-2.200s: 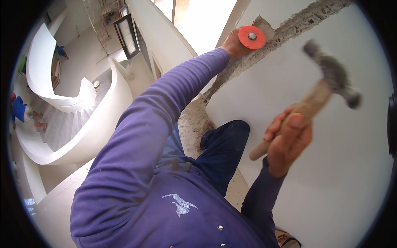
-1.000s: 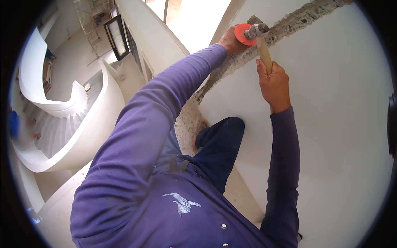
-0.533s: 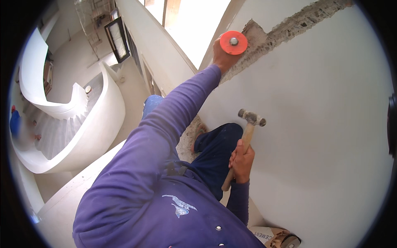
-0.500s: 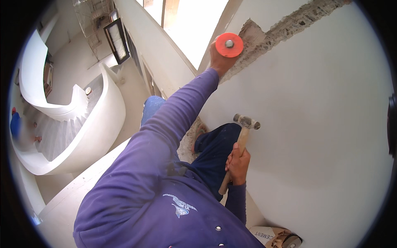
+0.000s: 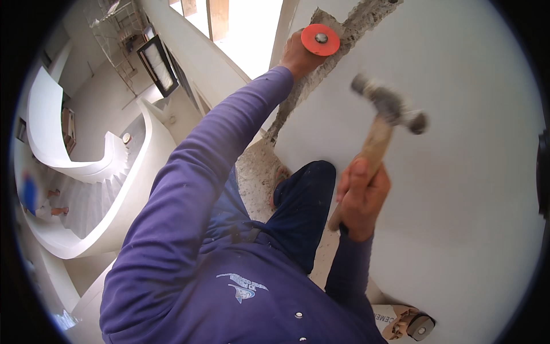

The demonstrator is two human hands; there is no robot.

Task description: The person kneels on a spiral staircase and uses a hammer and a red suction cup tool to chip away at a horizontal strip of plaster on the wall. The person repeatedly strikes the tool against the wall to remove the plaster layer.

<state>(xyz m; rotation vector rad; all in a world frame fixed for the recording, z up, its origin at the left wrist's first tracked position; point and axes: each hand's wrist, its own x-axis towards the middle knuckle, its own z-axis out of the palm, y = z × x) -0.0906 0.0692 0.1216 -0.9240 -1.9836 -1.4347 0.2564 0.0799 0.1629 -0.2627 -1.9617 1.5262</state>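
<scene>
Wall (image 5: pixel 458 183), chisel (image 5: pixel 321 39) in left hand (image 5: pixel 297 57), hammer (image 5: pixel 378 136) in right (image 5: pixel 365 198)

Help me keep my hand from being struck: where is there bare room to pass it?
The white wall is bare to the right of the hammer and right hand. Crowded: the rough groove by the left hand and red disc, and low down around the paper bag.

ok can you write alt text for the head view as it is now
A wooden-handled hammer, its head blurred, is held up in the fingers of the right hand; the left hand grips a tool with a round red guard at a rough groove in a white wall. At left, a blurred person is on a curved white staircase.
</scene>
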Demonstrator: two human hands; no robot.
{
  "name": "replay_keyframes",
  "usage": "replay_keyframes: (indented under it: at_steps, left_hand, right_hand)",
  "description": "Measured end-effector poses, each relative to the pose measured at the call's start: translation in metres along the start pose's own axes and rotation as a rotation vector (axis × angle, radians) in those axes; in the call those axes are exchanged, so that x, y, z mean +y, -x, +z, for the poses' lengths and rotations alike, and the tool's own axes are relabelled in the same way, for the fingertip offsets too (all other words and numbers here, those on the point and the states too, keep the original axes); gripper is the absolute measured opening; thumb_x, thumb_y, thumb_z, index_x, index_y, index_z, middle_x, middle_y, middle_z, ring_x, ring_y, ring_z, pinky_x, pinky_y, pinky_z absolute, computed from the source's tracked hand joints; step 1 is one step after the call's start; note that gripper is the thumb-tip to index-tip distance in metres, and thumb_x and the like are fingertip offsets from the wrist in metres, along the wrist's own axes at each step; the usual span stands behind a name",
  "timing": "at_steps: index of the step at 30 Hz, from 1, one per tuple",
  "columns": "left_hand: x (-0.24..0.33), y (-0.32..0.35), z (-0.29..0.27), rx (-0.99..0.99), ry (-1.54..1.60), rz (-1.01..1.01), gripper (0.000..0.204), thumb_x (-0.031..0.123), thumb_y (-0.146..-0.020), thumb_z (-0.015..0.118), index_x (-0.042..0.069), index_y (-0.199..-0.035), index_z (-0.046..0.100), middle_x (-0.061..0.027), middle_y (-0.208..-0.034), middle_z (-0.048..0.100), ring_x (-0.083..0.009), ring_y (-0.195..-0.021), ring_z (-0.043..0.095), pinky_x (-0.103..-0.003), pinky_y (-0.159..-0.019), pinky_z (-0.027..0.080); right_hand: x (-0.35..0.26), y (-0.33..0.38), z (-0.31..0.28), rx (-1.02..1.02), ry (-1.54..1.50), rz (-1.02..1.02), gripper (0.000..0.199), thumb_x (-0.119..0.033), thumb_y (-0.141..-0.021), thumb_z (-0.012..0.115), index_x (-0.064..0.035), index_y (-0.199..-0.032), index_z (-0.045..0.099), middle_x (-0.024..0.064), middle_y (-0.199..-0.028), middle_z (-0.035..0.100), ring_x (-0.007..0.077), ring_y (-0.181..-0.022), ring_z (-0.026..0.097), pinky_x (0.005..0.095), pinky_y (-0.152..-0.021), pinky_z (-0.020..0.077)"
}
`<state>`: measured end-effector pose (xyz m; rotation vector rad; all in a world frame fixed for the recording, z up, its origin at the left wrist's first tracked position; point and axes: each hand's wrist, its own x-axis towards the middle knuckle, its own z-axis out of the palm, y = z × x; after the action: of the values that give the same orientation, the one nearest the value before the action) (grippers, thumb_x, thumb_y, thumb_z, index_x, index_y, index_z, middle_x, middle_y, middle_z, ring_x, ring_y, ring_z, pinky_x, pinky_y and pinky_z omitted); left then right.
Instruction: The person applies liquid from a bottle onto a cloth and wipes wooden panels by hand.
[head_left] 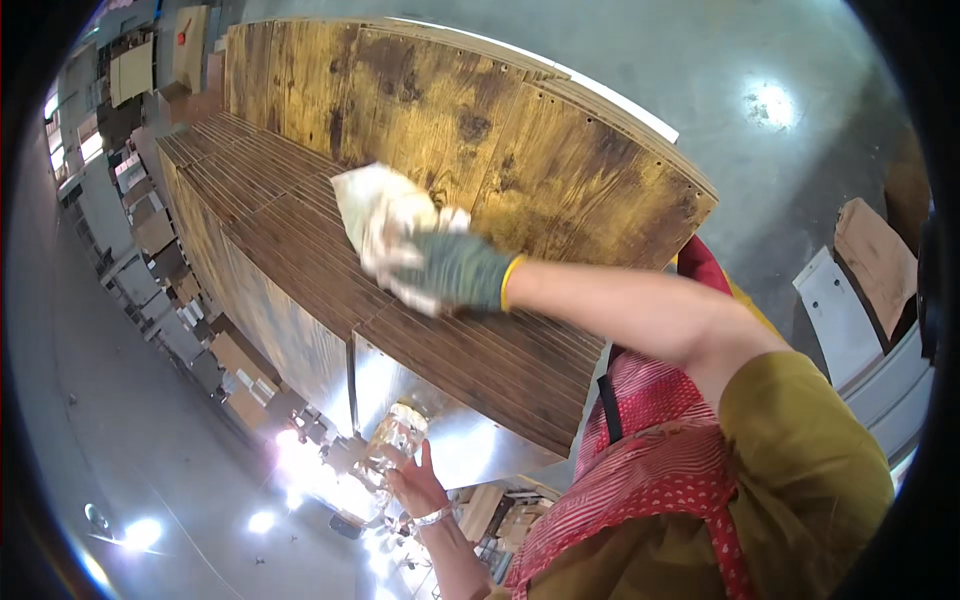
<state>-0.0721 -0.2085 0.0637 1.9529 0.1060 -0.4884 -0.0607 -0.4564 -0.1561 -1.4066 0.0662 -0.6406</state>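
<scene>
My right hand [455, 270], in a dark green knit glove with a yellow cuff, is closed on a crumpled whitish cloth [375, 205]. The cloth rests over the dark brown edges of a stack of boards [300, 230], beside a yellow-brown wood-grain panel [420, 110]. Motion smears the glove and cloth somewhat. Below the stack's near end, my bare left hand [415, 485], with a bracelet at its wrist, holds a clear container [398, 430], which looks like a plastic bottle. Glare blurs its outline and hides part of the fingers.
Small holes line the panel's edge, and more boards lie behind it. At right stand white panels [840, 315] and a brown sheet [875, 260]. Cartons and stacked goods [165, 235] line the far left. Grey floor [110, 420] reflects bright lights.
</scene>
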Motion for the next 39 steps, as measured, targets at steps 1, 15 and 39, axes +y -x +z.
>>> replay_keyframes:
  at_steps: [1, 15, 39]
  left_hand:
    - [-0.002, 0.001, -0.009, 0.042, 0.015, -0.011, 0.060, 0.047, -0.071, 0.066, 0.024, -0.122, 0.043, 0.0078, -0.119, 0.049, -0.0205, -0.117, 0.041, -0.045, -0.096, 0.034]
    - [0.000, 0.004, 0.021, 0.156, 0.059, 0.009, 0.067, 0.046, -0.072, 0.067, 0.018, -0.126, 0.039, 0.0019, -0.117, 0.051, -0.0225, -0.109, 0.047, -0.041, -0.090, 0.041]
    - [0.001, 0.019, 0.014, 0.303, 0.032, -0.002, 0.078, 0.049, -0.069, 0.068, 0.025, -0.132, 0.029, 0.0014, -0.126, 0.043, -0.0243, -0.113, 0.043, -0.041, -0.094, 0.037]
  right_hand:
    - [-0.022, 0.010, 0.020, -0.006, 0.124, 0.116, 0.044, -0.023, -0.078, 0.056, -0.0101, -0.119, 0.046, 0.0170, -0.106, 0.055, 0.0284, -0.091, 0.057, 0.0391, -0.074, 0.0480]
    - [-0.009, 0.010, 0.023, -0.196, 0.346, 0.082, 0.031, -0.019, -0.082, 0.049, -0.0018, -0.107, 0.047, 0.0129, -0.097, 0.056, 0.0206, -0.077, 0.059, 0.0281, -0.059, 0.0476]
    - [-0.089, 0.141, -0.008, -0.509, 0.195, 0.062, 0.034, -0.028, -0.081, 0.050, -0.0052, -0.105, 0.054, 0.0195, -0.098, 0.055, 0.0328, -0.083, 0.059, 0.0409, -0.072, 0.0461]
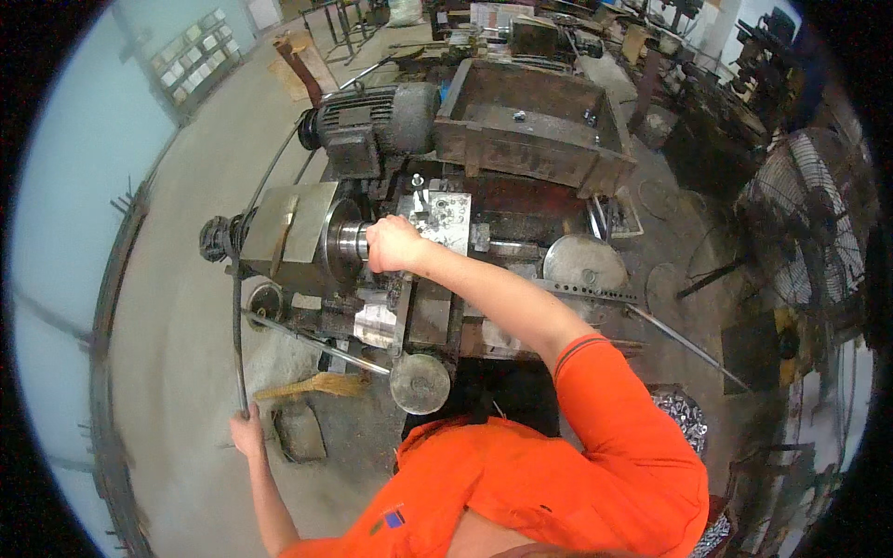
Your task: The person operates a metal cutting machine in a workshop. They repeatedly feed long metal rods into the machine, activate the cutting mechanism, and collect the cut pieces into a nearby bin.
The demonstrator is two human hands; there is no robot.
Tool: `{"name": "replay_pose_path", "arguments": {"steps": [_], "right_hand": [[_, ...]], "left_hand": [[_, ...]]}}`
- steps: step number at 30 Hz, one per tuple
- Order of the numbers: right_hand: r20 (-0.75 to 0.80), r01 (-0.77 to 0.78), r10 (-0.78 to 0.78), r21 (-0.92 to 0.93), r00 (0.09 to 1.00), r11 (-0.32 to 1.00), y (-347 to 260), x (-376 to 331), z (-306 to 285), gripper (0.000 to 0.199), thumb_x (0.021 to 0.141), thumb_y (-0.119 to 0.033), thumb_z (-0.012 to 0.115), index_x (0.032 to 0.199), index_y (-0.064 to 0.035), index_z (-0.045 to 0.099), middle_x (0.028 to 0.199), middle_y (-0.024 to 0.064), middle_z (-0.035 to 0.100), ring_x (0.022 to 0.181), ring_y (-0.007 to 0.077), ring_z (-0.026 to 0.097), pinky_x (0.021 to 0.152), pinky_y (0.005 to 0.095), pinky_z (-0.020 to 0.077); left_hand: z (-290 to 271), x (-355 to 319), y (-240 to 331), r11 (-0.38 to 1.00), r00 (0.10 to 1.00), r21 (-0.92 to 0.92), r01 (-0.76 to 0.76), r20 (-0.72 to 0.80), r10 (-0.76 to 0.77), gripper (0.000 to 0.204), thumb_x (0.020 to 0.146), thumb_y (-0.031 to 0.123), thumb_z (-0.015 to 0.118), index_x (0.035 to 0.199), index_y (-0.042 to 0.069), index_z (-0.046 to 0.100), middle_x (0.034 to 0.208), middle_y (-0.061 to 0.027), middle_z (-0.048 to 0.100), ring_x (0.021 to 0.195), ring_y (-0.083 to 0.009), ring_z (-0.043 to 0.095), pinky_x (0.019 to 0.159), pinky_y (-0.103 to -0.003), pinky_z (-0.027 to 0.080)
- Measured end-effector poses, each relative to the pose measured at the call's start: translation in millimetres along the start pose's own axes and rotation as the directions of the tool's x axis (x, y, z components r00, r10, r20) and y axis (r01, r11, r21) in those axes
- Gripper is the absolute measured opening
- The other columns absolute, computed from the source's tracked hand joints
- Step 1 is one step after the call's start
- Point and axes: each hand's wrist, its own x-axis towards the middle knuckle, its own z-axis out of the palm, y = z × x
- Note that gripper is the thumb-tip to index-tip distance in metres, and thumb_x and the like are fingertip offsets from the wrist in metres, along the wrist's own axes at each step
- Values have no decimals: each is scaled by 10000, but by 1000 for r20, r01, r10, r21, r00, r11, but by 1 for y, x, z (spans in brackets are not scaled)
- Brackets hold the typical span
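My left hand (246, 431) is closed round the lower end of a long dark lever (238, 344), which runs up to the left end of a lathe's headstock (312, 219). My right hand (393, 244) is a closed fist at the mouth of the bright steel spindle collar (352, 241); whatever its fingers hold is hidden. Just right of that fist lies the metal tool slide (451, 216), with a small upright clamp handle (419, 186) on it. Below stands a round handwheel (420, 383).
A big electric motor (377, 119) sits behind the headstock, beside a grimy open box (535, 153) with a few small metal pieces. A straw brush (316, 386) lies lower left. Small metal parts (684, 418) fill a container at right, near a large fan (805, 219).
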Motion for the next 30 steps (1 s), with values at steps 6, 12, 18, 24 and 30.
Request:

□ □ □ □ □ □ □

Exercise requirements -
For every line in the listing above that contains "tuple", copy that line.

Expected output -
  "timing": "at_steps: index of the step at 30 Hz, from 1, one per tuple",
- steps: step number at 30 Hz, one per tuple

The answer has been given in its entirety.